The ladybugs have arrived. They come every October, en masse through the slanting autumn light, their small vermilion exoskeletons plunking into the window panes, flitting through briefly opened doors, gathering at the corners of the ceilings in every room. They come like clockwork, when the days are short and the light is like amber in a jar, before the hard cold. They bring promises, nostalgia, delight. Bean bursts into laughter as they land on his pants, his hands, his shoulders. He extends his arms carefully, watching them crawl about then lift off, their small buzzing wings carrying them in drunken zig-zags towards the house, where they seek dark nooks to overwinter. Their arrival marks the end of autumn and the beginning of the long season of snow and cold and boots and socks at the door.
Things are ending now, and beginning. When I wake up the valleys are blue and soft with mist, and the last yellow poplar leaves twirling to the ground make my heart ache: such a certain, gorgeous loss. Which is how I feel now, at the brink of things: new community, new friends, new work.
I want to say that it feels like the end of an era, but Iām not sure what I mean. Just that things feel like they are starting to be different. And it's good. But also, change is always awkward and slightly devastating, even if its just something temporary (a trench coat left hanging at by the door after the wearer has gone ahead wearing something startlingly bright and full of promise.)
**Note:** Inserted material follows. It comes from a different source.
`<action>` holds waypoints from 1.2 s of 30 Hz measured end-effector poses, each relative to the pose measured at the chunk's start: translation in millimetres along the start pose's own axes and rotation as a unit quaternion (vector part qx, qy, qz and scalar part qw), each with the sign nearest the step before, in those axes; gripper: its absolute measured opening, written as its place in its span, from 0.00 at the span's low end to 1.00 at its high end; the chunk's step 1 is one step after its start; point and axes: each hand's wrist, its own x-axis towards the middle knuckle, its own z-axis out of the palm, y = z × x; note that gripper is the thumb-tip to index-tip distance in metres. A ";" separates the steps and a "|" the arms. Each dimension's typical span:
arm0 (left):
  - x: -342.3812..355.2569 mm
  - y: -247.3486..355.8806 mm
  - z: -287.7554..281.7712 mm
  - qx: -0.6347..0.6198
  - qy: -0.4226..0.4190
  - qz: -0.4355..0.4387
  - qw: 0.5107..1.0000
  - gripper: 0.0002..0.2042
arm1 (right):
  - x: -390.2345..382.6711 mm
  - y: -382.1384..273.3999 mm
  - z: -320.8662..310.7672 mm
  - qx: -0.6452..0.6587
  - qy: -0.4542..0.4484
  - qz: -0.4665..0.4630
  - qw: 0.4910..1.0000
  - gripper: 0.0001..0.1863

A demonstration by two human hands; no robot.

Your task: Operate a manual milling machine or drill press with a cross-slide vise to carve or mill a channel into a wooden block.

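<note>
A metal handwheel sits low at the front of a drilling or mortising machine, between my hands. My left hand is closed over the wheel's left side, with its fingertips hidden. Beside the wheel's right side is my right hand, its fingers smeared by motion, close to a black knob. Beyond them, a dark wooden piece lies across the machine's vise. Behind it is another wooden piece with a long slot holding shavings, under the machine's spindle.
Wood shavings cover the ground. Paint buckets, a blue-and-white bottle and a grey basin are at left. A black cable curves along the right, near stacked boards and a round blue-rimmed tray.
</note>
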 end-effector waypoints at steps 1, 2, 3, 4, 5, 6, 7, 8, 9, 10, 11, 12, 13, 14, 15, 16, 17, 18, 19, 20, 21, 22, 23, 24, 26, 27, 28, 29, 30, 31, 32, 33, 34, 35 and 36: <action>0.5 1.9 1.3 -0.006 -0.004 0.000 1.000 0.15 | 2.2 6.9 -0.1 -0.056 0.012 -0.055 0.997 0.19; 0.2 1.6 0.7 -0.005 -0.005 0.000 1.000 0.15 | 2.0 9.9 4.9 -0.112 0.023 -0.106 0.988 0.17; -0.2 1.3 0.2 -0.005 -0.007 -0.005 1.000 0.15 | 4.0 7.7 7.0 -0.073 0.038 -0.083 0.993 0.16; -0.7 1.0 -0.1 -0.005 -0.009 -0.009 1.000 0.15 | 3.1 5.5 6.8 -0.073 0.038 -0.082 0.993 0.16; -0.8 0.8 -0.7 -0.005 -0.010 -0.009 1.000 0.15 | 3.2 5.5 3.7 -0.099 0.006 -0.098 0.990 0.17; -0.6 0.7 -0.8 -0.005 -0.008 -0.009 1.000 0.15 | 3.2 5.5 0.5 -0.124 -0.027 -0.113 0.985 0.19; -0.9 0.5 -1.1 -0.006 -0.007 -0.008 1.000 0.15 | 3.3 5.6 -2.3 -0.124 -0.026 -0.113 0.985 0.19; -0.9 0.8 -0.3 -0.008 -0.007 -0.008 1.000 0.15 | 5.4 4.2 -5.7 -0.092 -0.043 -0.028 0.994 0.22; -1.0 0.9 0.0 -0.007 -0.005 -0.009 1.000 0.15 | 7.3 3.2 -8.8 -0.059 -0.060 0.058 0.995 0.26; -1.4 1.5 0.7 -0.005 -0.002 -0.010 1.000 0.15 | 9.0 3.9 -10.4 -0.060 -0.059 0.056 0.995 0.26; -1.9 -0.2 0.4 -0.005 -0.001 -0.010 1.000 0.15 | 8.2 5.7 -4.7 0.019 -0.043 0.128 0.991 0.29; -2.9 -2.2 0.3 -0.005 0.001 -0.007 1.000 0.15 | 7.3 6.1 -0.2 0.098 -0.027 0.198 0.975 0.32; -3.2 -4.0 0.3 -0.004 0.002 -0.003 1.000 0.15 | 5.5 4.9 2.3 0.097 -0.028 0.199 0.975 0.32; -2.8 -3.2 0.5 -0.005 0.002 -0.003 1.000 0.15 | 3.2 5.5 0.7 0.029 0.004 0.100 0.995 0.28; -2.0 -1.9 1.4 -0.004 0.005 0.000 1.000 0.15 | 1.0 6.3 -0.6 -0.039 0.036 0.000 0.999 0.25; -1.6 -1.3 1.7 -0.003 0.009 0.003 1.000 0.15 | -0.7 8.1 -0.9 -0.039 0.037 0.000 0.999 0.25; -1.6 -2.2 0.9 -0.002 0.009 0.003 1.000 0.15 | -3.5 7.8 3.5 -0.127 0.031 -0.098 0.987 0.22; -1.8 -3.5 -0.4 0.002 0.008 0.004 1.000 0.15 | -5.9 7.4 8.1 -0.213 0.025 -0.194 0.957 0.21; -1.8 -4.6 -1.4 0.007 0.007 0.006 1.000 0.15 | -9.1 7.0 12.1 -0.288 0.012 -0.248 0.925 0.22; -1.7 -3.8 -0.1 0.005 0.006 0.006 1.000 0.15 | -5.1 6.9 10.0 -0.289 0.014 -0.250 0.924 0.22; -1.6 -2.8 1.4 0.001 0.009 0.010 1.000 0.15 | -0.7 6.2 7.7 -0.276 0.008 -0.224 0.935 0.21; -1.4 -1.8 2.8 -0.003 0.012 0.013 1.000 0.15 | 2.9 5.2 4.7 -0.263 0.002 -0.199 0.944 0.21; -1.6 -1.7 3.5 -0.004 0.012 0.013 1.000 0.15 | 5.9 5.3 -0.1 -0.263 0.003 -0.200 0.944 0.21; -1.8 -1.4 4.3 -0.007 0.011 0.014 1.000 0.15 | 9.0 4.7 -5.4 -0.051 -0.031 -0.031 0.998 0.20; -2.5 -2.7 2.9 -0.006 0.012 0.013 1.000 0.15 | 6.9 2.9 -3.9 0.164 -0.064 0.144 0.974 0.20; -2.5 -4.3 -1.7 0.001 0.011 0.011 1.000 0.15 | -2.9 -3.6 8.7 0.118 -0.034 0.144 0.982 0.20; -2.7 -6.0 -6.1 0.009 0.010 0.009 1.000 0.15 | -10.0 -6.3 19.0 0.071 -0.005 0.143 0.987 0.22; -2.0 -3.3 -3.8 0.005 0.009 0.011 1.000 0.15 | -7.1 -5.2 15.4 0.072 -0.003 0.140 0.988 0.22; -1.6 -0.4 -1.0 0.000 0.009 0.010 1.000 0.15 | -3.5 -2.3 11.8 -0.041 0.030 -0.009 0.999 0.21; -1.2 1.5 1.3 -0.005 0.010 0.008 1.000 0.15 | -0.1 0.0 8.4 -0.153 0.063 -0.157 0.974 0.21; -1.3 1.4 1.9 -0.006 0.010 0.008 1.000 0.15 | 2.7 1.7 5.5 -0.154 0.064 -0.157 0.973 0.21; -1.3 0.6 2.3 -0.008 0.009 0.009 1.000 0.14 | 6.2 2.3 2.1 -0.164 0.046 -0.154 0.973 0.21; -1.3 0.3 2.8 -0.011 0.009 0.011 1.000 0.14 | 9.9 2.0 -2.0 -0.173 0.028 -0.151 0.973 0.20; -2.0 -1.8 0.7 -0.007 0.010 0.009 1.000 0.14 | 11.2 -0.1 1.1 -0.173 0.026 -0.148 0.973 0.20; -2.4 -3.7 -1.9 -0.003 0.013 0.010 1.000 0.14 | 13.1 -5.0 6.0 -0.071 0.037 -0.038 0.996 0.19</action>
There's always that moment of hesitation, a glance backward, even as I'm plunging on ahead.
I miss, for example, the days when I was new here, when I had such a voracious voyeuristic enthusiasm for sharing my life and reading about other peoples lives. Those were the days when this blog was my lifeline to a reality I'd thought I'd maybe lost, having just had Bean and moved north to a place where I didn't know a soul. But now, four, almost five years later, every day is filled with little boys and writing, work, and new friendships, and life has somehow begun to shift more and more off the screen and back into the three dimensions of day-to-day.
And somehow this feels bittersweet.
How do you make these things coexist, reconcile, balance in your life?